The case of solitary confinement
U.S. mass deportation has seen a sharp increase in the immigration detention population, up 85 percent in 2005 (approximately 34,000 are held in detention each day) out of which 300 individuals a day are held in the brutal circumstance of solitary confinement. Almost half this number are held for over 15 days, a duration that increases the risk for mental damage of an inmate. This Immigration and Customs Enforcement practice is shocking, given that most detainees are being kept on civil charges and therefore are not supposed to be punished.
Amnesty International has criticized solitary confinement as one of the worst forms of detention as detainees are deprived of any sunlight for 23 hours a day causing individuals to become depressed, paranoid and suicidal. It has largely argued for a reform of the U.S. immigration system to search for alternatives to this kind of cruel detention and ensure international human rights principles.
Inhume and degrading treatment of detainees, especially toward immigrants who often have no legal counsel, has attracted the attention of Juan Mendez, the UN rapporteur on torture. Mendez condemned U.S. use of solitary confinement, calling it "in breach of its obligations under the torture convention."

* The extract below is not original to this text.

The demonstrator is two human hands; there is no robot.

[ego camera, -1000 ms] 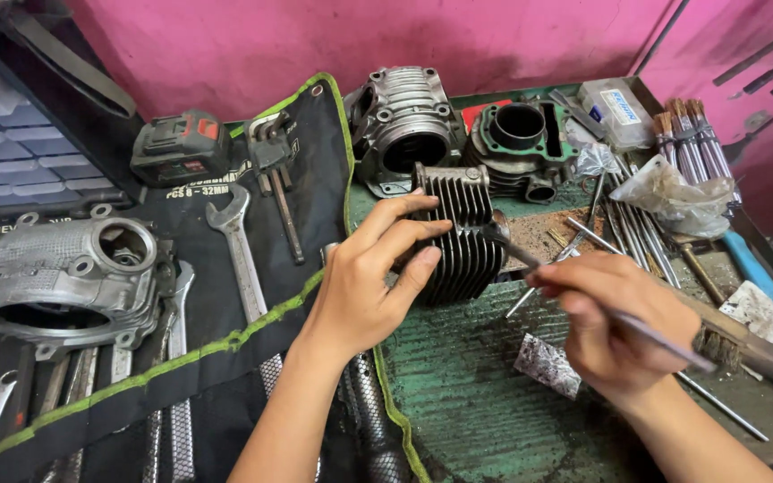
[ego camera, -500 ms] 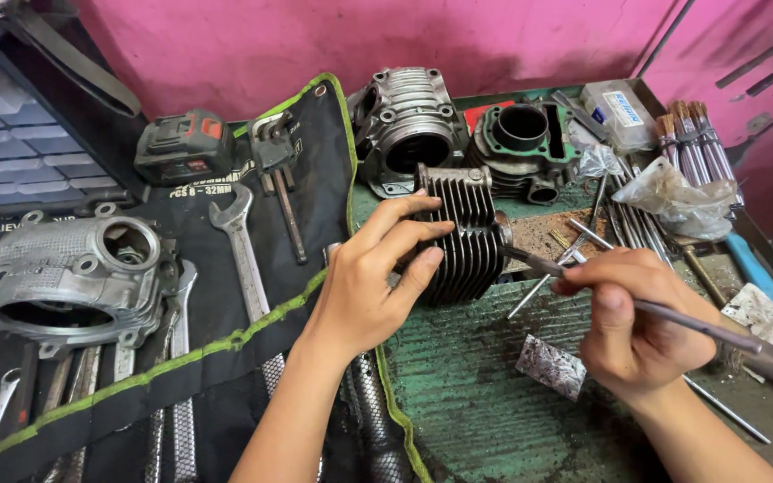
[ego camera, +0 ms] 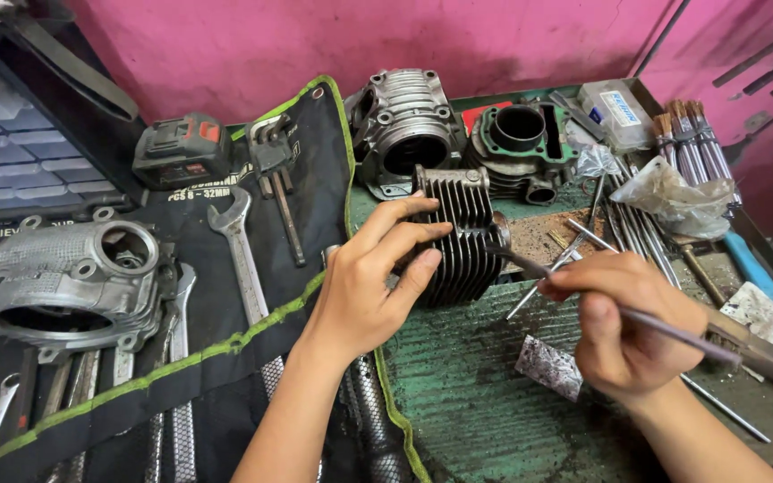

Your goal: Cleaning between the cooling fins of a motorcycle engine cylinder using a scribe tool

Declining U.S. regional power
While Obama vowed to protect immigrants from large scale deportations, it appears that these speeches were filled with empty words, when now more than ever nondocumented immigrants are facing mass deportation, solitary confinement and family suffering. This failure to reform immigration policy to make it more humane, has highlighted to the rest of the region that "Washington lacks the moral authority to establish itself as a model on migration and respect for human rights".
The US domination of the IACHR has been consistently judged by its smaller members as political intrusion in the Latin American region. Ecuador, Venezuela and Nicaragua have argued that, while the U.S. jumps at the chance to comment on human rights, it has not ratified the American Convention of Human Rights itself, ensuring that the IACHR has no jurisdiction in American territory despite being located in Washington, D.C.

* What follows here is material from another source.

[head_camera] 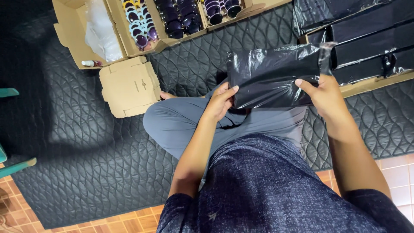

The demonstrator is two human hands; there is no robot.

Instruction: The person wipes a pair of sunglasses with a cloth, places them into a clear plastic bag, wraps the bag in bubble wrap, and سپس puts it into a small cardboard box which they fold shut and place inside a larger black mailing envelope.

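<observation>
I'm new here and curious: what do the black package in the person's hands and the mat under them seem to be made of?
The black package, held by the left hand and right hand, looks wrapped in thin glossy plastic film: it crinkles and glints. The mat seems quilted, slightly shiny fabric or leatherette, with stitched curves.

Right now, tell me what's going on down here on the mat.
A person sits cross-legged on a black quilted mat, holding a black box wrapped in clear plastic over their lap. The left hand grips its left end, the right hand its right end. More wrapped black boxes lie to the right. Open cardboard trays of sunglasses sit ahead, with a closed small cardboard box nearby.
</observation>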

Latin American members are increasingly demanding changes to the status quo of the IACHR, which is failing to appropriately address the needs of Latin American democracies. According to President Correa, the system focuses too much on freedom of expression and protection of capital, rather than on the promotion of human rights in the region.
If the U.S. is to remain respectful within the organization, immigration reform should be a key priority, one that will favor the human rights of immigrants over mass deportation. Signs of withering influence has already begun to appear, as is evidenced by the removal of USAID from Ecuador, six months after the agency was already asked to leave from Bolivia.
Demonstrating the ability to reform, as well as becoming a signatory of the American Convention of Human Rights, will signal to OAS members that the U.S. is committed to protection of human rights in the region and is capable of addressing the challenges that Latin American democracies face.